Claims
- 1. A nucleic acid comprising a nucleotide sequence encoding a mammalian biogenic amine receptor.
- 2. A nucleic acid according to claim 1 wherein the mammalian biogenic amine receptor is a human trace amine receptor and the nucleotide sequence of the nucleic acid encodes an amino acid sequence identified by SEQ ID No. 2.

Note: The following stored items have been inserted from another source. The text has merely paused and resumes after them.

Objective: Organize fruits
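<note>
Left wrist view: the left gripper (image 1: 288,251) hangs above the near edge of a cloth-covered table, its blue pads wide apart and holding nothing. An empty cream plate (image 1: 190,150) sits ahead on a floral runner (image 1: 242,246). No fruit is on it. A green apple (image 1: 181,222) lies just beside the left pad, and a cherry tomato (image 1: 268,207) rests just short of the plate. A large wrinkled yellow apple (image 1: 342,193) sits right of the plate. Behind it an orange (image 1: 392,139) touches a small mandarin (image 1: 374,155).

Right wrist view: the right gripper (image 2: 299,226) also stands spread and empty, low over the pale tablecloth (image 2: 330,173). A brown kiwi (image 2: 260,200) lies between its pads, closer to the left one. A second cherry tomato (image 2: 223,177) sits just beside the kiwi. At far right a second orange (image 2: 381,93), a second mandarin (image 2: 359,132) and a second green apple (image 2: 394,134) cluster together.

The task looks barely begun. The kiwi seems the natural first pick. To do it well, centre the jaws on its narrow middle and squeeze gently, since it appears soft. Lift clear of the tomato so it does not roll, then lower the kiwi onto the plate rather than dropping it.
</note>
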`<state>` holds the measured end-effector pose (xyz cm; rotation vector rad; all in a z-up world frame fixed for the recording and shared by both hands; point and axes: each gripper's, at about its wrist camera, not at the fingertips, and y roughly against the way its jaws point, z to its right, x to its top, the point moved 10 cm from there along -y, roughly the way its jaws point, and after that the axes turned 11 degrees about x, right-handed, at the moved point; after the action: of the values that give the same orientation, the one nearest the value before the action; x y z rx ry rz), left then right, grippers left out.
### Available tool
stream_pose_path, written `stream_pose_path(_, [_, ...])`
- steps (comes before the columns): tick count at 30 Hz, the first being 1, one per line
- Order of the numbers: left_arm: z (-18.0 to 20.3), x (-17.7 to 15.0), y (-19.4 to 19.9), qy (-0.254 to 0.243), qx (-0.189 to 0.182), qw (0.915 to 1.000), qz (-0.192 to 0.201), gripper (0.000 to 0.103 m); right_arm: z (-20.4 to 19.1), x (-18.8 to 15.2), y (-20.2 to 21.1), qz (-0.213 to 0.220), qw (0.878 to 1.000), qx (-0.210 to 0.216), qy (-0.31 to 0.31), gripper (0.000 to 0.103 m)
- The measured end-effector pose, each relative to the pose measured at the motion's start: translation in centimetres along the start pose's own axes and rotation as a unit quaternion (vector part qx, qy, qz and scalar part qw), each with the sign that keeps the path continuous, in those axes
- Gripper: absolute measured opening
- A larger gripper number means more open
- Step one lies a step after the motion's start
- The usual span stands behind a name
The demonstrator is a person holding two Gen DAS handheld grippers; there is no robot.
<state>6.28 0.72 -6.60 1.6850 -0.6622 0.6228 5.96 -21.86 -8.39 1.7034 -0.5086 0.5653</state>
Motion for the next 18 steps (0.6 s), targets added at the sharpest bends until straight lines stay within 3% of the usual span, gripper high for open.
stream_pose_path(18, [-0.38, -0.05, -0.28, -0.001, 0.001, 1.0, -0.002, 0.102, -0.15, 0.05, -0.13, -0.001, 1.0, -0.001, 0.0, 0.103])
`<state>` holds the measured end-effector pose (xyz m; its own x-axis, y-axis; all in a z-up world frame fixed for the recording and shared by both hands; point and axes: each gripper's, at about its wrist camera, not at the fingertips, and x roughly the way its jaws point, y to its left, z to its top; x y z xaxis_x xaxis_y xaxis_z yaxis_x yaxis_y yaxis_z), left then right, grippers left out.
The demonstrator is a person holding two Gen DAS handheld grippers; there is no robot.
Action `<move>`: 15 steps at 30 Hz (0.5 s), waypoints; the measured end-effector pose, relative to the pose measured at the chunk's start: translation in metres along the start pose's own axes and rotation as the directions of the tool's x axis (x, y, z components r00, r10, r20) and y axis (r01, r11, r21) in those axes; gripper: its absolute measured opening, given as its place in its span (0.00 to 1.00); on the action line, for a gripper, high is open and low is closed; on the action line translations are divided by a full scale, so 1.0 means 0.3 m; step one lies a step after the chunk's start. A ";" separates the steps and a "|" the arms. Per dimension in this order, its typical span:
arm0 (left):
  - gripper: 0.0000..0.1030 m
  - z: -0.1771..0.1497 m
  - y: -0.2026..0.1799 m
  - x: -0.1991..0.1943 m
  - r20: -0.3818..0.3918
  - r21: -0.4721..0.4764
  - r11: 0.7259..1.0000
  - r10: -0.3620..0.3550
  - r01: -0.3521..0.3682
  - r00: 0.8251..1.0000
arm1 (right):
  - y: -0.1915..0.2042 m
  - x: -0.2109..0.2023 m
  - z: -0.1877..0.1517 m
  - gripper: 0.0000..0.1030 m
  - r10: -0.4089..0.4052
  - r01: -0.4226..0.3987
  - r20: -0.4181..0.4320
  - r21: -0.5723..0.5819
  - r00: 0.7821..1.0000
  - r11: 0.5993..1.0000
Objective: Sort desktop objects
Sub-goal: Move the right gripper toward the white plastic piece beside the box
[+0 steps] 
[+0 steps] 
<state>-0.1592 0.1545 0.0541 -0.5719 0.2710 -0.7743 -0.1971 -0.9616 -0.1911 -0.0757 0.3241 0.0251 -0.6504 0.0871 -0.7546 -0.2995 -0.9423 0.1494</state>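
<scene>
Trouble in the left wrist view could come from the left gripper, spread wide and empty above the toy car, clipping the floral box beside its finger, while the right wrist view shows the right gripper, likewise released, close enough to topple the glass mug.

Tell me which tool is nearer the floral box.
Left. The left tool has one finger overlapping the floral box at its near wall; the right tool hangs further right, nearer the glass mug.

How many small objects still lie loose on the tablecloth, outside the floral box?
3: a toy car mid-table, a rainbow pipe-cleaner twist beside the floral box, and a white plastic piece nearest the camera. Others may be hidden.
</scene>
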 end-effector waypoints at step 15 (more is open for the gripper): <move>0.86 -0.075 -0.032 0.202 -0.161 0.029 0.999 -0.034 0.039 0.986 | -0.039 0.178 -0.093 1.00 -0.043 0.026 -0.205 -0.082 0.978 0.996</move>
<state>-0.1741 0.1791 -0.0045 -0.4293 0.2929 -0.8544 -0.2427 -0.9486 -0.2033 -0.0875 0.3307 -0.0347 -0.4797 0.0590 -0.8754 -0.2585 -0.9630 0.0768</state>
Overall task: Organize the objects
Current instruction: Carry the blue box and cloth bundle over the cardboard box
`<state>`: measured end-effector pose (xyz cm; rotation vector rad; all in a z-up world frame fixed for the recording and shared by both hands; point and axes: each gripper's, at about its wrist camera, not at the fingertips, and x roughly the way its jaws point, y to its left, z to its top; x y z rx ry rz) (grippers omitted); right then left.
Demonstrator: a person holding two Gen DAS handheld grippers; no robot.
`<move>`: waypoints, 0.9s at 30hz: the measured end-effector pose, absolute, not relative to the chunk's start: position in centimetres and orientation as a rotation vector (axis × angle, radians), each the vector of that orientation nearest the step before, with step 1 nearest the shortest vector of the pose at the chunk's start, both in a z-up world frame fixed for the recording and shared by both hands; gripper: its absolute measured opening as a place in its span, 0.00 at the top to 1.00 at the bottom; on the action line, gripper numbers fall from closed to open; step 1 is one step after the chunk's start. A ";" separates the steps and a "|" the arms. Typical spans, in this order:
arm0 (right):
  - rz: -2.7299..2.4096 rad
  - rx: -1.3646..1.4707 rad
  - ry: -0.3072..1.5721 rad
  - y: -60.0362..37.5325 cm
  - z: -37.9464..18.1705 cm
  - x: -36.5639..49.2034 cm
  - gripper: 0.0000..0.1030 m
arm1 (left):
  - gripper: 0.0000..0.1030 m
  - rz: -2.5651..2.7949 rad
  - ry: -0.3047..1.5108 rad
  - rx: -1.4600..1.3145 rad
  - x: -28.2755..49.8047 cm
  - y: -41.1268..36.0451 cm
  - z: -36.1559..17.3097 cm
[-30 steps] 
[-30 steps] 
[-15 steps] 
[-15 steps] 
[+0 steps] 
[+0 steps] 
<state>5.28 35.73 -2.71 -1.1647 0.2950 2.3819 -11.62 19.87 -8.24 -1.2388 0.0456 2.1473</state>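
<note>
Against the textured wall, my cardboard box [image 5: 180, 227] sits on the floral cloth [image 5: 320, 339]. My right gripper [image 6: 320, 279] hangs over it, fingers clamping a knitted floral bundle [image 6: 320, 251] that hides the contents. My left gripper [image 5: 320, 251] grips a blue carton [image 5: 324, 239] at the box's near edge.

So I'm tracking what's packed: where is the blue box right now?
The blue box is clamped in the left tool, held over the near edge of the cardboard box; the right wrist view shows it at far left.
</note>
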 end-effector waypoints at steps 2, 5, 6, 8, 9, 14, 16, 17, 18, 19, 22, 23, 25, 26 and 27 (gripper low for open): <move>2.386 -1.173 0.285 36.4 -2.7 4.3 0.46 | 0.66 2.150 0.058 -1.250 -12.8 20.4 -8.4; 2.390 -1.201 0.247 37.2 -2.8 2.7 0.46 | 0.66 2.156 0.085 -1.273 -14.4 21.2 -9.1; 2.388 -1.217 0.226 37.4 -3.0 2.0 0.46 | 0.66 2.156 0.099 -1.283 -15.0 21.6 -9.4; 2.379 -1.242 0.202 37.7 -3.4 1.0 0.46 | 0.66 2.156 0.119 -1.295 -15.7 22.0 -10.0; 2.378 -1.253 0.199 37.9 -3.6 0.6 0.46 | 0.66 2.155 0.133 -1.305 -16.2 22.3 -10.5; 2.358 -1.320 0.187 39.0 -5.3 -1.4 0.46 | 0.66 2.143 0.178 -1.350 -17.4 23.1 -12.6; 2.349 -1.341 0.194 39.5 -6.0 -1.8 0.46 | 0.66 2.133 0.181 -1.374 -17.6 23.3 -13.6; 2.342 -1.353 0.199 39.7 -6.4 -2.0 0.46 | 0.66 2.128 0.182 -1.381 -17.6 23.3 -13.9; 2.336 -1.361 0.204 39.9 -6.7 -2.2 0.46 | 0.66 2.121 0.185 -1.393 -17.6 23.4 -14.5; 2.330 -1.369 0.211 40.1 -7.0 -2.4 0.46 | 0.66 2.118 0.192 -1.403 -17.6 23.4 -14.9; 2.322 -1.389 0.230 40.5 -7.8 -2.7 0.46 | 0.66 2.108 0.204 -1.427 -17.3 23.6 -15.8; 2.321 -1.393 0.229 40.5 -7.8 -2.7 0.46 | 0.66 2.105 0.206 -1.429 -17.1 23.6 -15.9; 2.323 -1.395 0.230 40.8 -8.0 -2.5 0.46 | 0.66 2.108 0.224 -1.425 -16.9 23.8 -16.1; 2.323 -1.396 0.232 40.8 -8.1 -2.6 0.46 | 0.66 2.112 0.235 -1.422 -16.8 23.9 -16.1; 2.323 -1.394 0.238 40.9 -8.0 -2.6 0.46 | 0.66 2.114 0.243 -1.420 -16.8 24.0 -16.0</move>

- 3. A nucleic acid according to claim 1 wherein the mammalian biogenic amine receptor is a rat trace amine receptor and the nucleotide sequence of the nucleic acid encodes an amino acid sequence identified by SEQ ID No.: 4.
- 4. A homogeneous composition of a mammalian trace amine receptor or derivative thereof having a molecular weight of about 39 kilodaltons and an amino acid sequence identified by (SEQ ID No.: 2).
- 5. A homogeneous composition of a mammalian trace amine receptor or derivative thereof having a molecular weight of about 38 kilodaltons and an amino acid sequence identified by (SEQ ID No.: 4).
- 6. A nucleic acid hybridization probe comprising a nucleotide sequence identified by Seq ID No. 1.
- 7. A nucleic acid hybridization probe comprising a nucleotide sequence identified by Seq ID No. 3.
- 8. A recombinant expression construct comprising a nucleic acid having a nucleotide sequence encoding a mammalian trace amine receptor according to claim 1, wherein the construct is capable of expressing the receptor in a transformed culture of eukaryotic or prokaryotic cells.
- 9. A recombinant expression construct according to claim 8 wherein the mammalian biogenic amine receptor is a human trace amine receptor and the nucleotide sequence of the nucleic acid encodes an amino acid sequence identified by SEQ ID No.: 2.
- 10. A recombinant expression construct according to claim 8 wherein the mammalian biogenic amine receptor is a rat trace amine receptor and the nucleotide sequence of the nucleic acid encodes an amino acid sequence identified by SEQ ID No. 4.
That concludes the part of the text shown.